シャープを買った郭台銘という男

執筆者:野嶋剛2012年3月31日

 シャープが台湾の鴻海精密工業の出資を受け入れる事実上の「シャープ救済」のニュースが世界を駆けめぐった。鴻海精密工業はアップルのiPadやiPhone、ソニーのテレビなどを一手に引き受けるOEM、あるいはEMS型の超大手企業で、その売上げは日本のパナソニックに匹敵する。

 日本製造業の凋落という意義づけはさておき、このシャープを買った鴻海精密工業のトップ、郭台銘という人物は日本でほとんど知られておらず、今回の一連の報道でも突っ込んだ人物紹介がなかったのが残念だった。

 今回、シャープ本体の株式10%の引き受けは鴻海精密工業で行なったが、堺のシャープ主力工場の46・5%を郭台銘は個人名義で660億円出して買い取っている。

 資産100億米ドルと言われる男にとっては懐をほとんど痛めない買い物だったのだろう。

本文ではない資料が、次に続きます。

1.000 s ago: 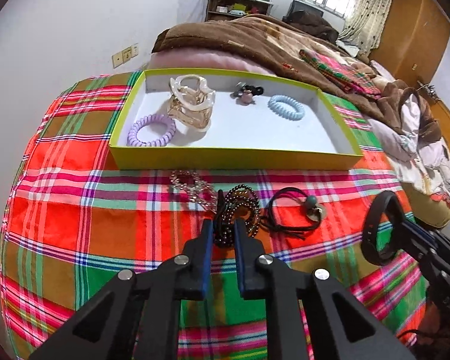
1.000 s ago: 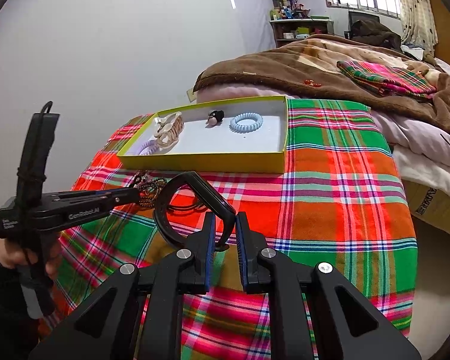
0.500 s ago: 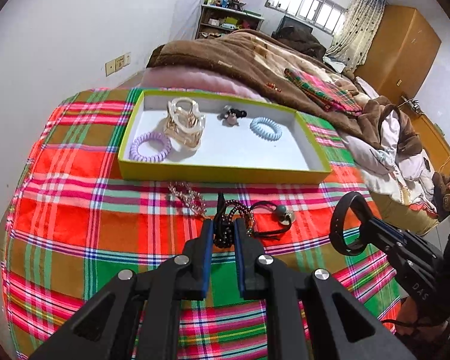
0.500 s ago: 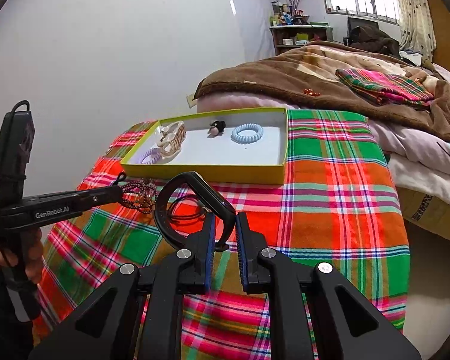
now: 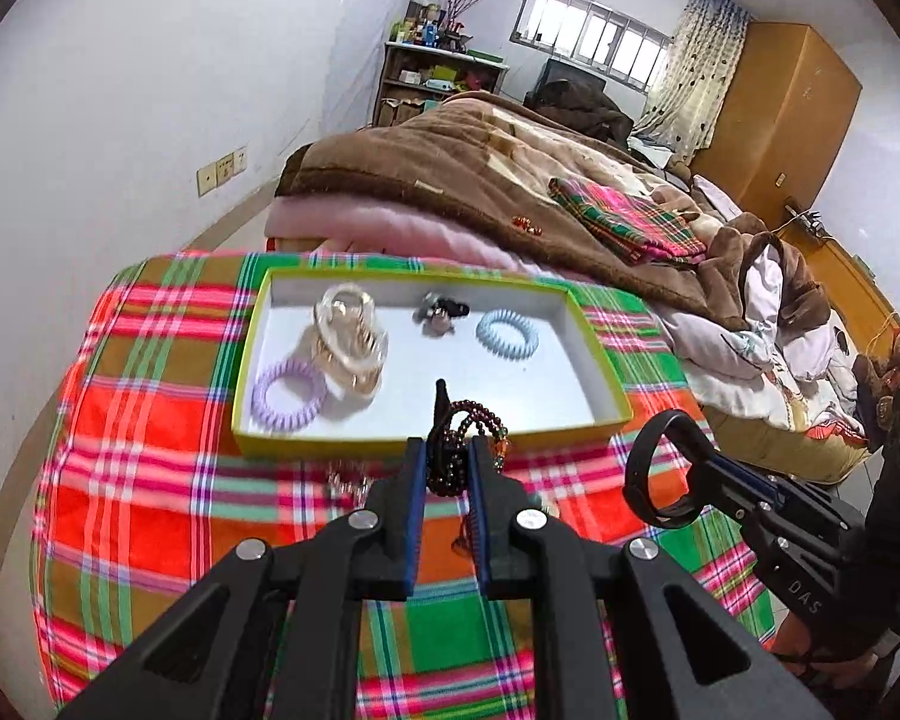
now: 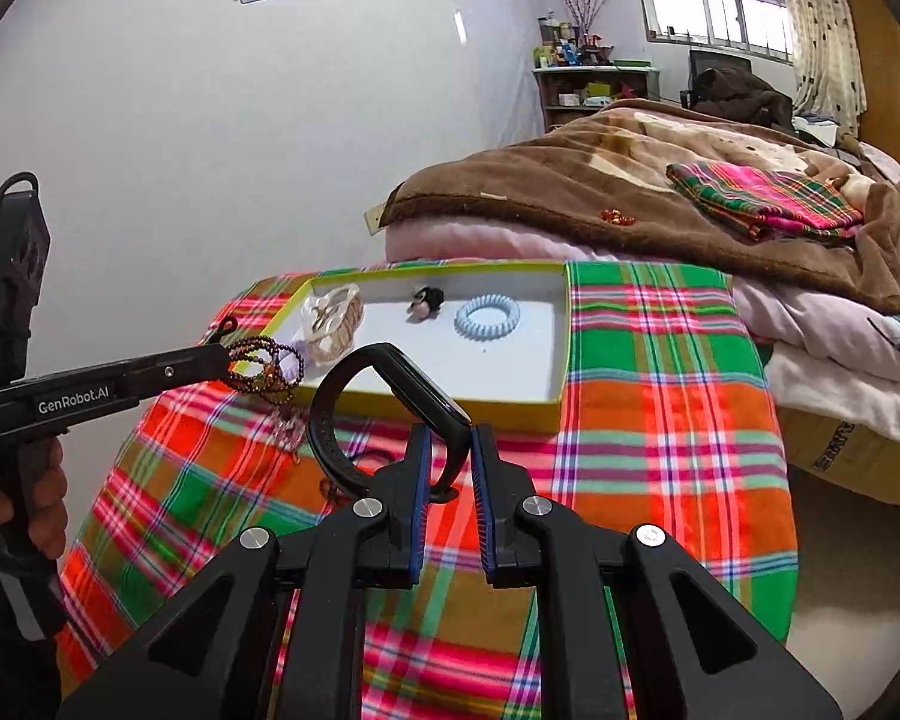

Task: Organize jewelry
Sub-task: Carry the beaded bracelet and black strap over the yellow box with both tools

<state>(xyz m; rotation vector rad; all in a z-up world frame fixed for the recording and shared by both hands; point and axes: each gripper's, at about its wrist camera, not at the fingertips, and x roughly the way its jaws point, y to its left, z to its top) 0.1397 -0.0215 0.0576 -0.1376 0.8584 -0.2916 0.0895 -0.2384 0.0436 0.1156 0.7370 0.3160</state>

この辺の個人と企業のあいまいさは、いかにも台湾的、あるいは華人的なオーナー企業のビヘイビアであるように感じる。

 ともかく、鴻海という企業イコール郭台銘であり、郭台銘イコール台湾の電子産業という部分があるからで、郭台銘についてもっと日本人は知っておくべきである。

 1950年、台北で警察官の父親の長男に生まれ、学歴は高校までしかない。その後、工場や運送会社などで働いていたが、25歳で母親から借りた10万台湾ドルを元手に小さなゴム工場を立ち上げ、テレビの部品やコンピューターの部品の製造を手がけながら企業を大きくしていった。